Susan Alcorn (EUA, 1953) tem um trajecto raro para alguém que, como ela, tenta continuamente transcender as fronteiras da expressão sonora e do léxico musical. Começando por tocar guitarra slide, aquando de um encontro fortuito no início da sua carreira com Muddy Waters, que lhe indicou o instrumento como sendo o adequado para os seus intuitos da época, ia igualmente dividindo o seu tempo no dobro, influenciada por mestres como Josh Graves ou Tut Taylor.
Aos 21 anos toma a decisão de pegar na guitarra pedal steel, um instrumento principalmente conotado com a música country & western em que estava imersa. É nesse universo que se mantém concentrada durante largos anos, como uma cotadíssima música de acompanhamento, onde aprende milhares de temas do cancioneiro sulista norte-americano. Paralelamente, começa um estudo sério de formas extraordinariamente diferentes, dedicando-se a Roberta Flack, Mercedes Sosa, Penderecki, Messiaen, John Coltrane e Ornette Coleman, figuras que começaram a permear-se no seu vocabulário.

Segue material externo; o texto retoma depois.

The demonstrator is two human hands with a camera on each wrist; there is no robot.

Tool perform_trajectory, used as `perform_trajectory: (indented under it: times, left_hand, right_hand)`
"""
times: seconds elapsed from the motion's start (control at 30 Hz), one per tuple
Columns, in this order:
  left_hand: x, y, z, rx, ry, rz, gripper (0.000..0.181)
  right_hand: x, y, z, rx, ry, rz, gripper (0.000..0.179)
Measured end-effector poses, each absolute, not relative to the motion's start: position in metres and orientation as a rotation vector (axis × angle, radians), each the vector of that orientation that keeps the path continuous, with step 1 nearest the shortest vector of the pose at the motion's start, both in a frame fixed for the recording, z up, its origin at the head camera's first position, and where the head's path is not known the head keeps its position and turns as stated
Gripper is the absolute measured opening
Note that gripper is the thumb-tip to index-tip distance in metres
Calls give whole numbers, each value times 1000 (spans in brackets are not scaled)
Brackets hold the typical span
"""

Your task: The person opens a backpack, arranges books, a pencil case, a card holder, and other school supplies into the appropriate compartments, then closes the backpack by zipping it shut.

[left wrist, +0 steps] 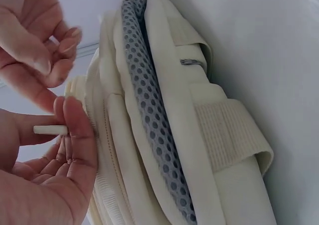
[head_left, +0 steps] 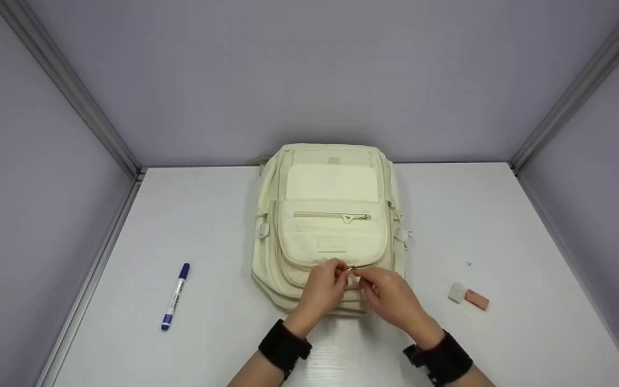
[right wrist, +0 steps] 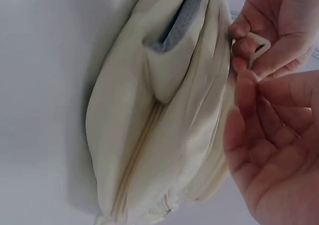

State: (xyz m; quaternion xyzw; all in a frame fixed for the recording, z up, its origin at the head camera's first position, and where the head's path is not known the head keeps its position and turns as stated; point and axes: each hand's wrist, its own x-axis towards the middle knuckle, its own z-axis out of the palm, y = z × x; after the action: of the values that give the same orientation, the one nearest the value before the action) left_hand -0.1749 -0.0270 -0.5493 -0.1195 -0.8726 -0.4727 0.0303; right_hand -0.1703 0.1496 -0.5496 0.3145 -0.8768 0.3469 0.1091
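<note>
A cream backpack [head_left: 333, 231] lies on the white table with its front facing up. At the lower edge of its front pocket, my left hand [head_left: 324, 285] pinches a pale zipper pull [left wrist: 50, 129] between thumb and finger. The pull's triangular loop shows in the right wrist view. My right hand [head_left: 393, 298] meets the left at the zipper. Its fingers are bent, with fingertips right beside the left hand's in the right wrist view. I cannot tell whether they pinch anything.
To the left of the backpack lies a white marker with blue ends [head_left: 175, 296]. On the right are a grey-white block [head_left: 456, 293], a pink block [head_left: 476, 300] and a tiny white bit [head_left: 468, 263]. Panels [head_left: 331, 75] enclose the table at the back and sides.
</note>
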Motion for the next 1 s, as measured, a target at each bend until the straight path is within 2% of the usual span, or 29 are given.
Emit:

É em correspondência com o pianista Paul Bley no final dos anos 1980 que o seu trabalho solista começa a desenhar-se nas formas que conhecemos hoje, quando Bley sugere a Alcorn que esse seria o momento em que devia começar a processar e aglutinar toda essa informação estética, e a desenvolver um discurso próprio concordante com a aprendizagem que vinha fazendo. Estará precisamente aí uma das virtudes preciosas de Susan Alcorn, que a separam – com a excepção dos músicos provenientes do jazz – da vasta maioria dos criativos que habitam as regiões da improvisação, bem como da composição mais livre e longínqua de trâmites académicos. É a abrangência da cultura, técnica e abertura estrutural e lexical de Alcorn, que conhece como poucos a história cada vez mais insular da country, e que se estende até à música contínua de Pauline Oliveros, ao jazz existencialmente mais ambicioso, à música gamelã, à canção libertária sul e centro-americana, à composição contemporânea e inclusivamente à história da própria improvisação.
Em 2007 editou o seu mais recente trabalho a solo, And I Await... The Resurrection of the Pedal Steel Guitar (Olde English Spelling Bee). Um tratado essencial das possibilidades discursivas, tonais, texturais, espaciais e anímicas de um instrumento que, tocado por Alcorn, se revela ser.